ABOUT THIS EXERCISE
Retype each line of the listing below, word for word.

SOURCE DATA
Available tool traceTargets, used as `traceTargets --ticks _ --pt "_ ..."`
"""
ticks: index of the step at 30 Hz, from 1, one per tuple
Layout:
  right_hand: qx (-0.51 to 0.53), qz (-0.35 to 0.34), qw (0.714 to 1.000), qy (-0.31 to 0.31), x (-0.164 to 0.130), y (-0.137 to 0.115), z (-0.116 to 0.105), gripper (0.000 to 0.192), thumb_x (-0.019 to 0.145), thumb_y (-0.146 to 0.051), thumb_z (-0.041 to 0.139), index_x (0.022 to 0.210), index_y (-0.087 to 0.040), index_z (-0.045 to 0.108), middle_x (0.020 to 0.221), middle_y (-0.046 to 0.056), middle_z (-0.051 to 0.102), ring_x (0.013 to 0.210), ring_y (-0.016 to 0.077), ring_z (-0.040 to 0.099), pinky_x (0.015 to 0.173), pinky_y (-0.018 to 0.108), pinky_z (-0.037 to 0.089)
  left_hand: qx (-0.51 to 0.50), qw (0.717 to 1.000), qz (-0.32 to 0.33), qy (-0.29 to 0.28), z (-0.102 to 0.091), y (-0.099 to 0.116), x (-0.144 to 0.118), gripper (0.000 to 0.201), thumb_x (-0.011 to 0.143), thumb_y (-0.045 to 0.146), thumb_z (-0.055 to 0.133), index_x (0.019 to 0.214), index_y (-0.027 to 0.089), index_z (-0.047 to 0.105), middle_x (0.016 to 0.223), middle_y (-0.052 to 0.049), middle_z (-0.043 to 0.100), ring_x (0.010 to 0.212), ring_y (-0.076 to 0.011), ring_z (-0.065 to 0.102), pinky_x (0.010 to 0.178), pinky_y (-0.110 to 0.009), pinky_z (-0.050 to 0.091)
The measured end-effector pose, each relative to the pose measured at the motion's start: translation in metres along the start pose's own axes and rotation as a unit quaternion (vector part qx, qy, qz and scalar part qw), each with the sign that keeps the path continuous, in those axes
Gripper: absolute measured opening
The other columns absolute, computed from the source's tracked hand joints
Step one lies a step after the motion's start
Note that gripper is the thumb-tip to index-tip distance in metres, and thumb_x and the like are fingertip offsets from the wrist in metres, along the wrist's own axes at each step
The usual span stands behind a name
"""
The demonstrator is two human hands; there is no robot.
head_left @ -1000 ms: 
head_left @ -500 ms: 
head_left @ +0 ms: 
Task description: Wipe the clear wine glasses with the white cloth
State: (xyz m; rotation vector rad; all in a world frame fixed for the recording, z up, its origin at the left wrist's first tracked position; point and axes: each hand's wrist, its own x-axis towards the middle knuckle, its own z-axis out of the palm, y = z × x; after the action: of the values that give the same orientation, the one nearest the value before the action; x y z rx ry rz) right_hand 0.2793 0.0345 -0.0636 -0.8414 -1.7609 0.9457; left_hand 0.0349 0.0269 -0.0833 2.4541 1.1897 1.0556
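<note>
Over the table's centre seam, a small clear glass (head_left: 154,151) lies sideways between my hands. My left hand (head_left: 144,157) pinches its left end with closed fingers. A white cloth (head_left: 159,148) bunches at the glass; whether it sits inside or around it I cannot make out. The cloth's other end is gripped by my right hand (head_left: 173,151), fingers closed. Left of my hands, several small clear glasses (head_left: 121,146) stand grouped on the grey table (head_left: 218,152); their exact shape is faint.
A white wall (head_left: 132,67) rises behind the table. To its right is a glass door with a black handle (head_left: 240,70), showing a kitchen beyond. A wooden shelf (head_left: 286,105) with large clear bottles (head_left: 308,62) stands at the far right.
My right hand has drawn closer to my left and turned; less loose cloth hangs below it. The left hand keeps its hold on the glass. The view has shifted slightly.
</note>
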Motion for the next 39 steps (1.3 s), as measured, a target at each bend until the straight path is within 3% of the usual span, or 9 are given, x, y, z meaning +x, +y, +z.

EXERCISE RESPONSE
Available tool traceTargets, used as `traceTargets --ticks _ --pt "_ ..."`
"""
ticks: index of the step at 30 Hz, from 1, one per tuple
Layout:
  right_hand: qx (-0.51 to 0.53), qz (-0.35 to 0.34), qw (0.714 to 1.000), qy (-0.31 to 0.31), x (-0.164 to 0.130), y (-0.137 to 0.115), z (-0.116 to 0.105), gripper (0.000 to 0.192), thumb_x (-0.019 to 0.145), thumb_y (-0.146 to 0.051), thumb_z (-0.041 to 0.139), index_x (0.022 to 0.210), index_y (-0.087 to 0.040), index_z (-0.045 to 0.108), middle_x (0.020 to 0.221), middle_y (-0.046 to 0.056), middle_z (-0.051 to 0.102), ring_x (0.013 to 0.210), ring_y (-0.016 to 0.077), ring_z (-0.040 to 0.099), pinky_x (0.015 to 0.173), pinky_y (-0.018 to 0.108), pinky_z (-0.037 to 0.089)
  left_hand: qx (-0.51 to 0.50), qw (0.717 to 1.000), qz (-0.32 to 0.33), qy (-0.29 to 0.28), z (-0.102 to 0.091), y (-0.099 to 0.116), x (-0.144 to 0.118), gripper (0.000 to 0.201), thumb_x (-0.011 to 0.143), thumb_y (-0.045 to 0.146), thumb_z (-0.055 to 0.133), index_x (0.019 to 0.214), index_y (-0.027 to 0.089), index_z (-0.047 to 0.105), middle_x (0.016 to 0.223), middle_y (-0.052 to 0.049), middle_z (-0.043 to 0.100), ring_x (0.010 to 0.212), ring_y (-0.076 to 0.011), ring_z (-0.065 to 0.102), pinky_x (0.010 to 0.178), pinky_y (-0.110 to 0.009), pinky_z (-0.050 to 0.091)
The measured end-effector pose, each relative to the pose measured at the motion's start: translation in metres along the start pose's own axes and rotation as a unit quaternion (vector part qx, qy, qz and scalar part qw), each with the sign that keeps the path continuous, in those axes
Gripper: absolute measured opening
The other columns absolute, computed from the source's tracked hand joints
Step one lies a step after the motion's start
Note that gripper is the thumb-tip to index-tip distance in metres, and thumb_x and the like are fingertip offsets from the wrist in metres, along the wrist's own axes at each step
The usual span stands behind a name
"""
The demonstrator is two human hands; there is no robot.
head_left @ -1000 ms: 
head_left @ -500 ms: 
head_left @ +0 ms: 
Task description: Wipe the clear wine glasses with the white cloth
State: (xyz m; rotation vector rad; all in a world frame fixed for the recording, z up, its origin at the left wrist's first tracked position; point and axes: each hand's wrist, its own x-axis towards the middle knuckle, its own z-axis out of the palm, y = z × x; after the action: of the values that give the same orientation, the one nearest the value before the action; x y z rx ry rz) right_hand 0.2793 0.0345 -0.0636 -0.8414 -1.7609 0.9457; left_hand 0.0349 0.0269 -0.0833 2.4541 1.1897 1.0556
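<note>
Over the table's centre seam, a small clear glass (head_left: 154,151) lies sideways between my hands. My left hand (head_left: 144,157) pinches its left end with closed fingers. A white cloth (head_left: 159,148) bunches at the glass; whether it sits inside or around it I cannot make out. The cloth's other end is gripped by my right hand (head_left: 173,151), fingers closed. Left of my hands, several small clear glasses (head_left: 121,146) stand grouped on the grey table (head_left: 218,152); their exact shape is faint.
A white wall (head_left: 132,67) rises behind the table. To its right is a glass door with a black handle (head_left: 240,70), showing a kitchen beyond. A wooden shelf (head_left: 286,105) with large clear bottles (head_left: 308,62) stands at the far right.
My right hand has drawn closer to my left and turned; less loose cloth hangs below it. The left hand keeps its hold on the glass. The view has shifted slightly.
</note>
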Motion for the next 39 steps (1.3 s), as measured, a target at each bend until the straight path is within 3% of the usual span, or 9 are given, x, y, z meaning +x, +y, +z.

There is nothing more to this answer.